* _TASK STATEMENT_
Extract every line of the material that holds the string "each".

═══ INFORMATION PROVIDED

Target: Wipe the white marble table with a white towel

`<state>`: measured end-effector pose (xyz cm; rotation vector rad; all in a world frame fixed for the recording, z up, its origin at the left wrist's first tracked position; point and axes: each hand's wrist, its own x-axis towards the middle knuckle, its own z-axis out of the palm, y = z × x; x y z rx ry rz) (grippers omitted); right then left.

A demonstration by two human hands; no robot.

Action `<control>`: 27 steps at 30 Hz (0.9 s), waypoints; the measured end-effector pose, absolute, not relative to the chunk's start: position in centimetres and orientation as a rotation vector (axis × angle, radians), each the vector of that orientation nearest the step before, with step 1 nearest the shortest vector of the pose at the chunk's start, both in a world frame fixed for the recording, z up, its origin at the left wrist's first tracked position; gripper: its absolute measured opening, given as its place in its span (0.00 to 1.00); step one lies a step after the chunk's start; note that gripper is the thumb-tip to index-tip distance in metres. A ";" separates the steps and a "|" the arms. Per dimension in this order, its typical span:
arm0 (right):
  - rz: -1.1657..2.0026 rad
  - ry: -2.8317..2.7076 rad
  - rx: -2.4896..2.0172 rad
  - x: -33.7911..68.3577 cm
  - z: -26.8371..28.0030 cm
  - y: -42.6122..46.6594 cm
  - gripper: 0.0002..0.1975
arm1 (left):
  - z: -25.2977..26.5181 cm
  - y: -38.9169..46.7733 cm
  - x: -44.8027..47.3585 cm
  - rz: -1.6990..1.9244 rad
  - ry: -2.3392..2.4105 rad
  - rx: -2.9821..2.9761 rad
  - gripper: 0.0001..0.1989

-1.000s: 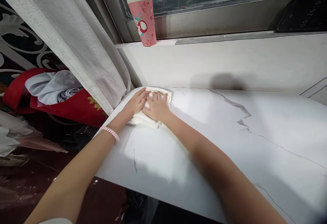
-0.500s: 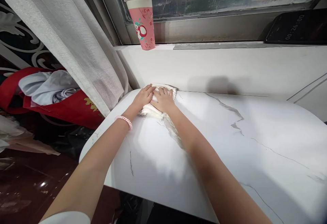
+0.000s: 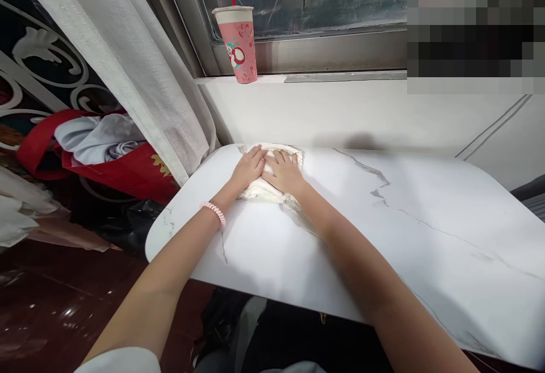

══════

* _TASK RESULT_
`<state>`: measured end-effector pose (xyz cm; rotation vector rad; all in a world frame fixed for the recording, z up, its origin at the left wrist's first tracked position; point and axes: each hand's wrist, its own x-axis towards the middle knuckle, its own z-axis out of the palm, y = z × x; x y z rx ry rz) (grippers omitted); right then left.
Action `<control>`: 27 steps at 30 Hz (0.9 s), waypoints; the measured end-effector pose, absolute, not relative to the chunk's start: position in centimetres and orientation as a rotation vector (axis × angle, radians), each the vector of that orientation nearest the step before, with step 1 nearest the shortest vector of the pose at the chunk's start, both in a world frame fixed for the recording, z up, its origin at the left wrist's first tracked position; gripper: its absolute measured opening, given as its place in its span (0.00 to 1.00); step one lies a step after the chunk's start; note that gripper is the thumb-tip to index-tip distance in metres. A ";" separates the steps and a "|" the arms. Per dimension in this order, its typical span:

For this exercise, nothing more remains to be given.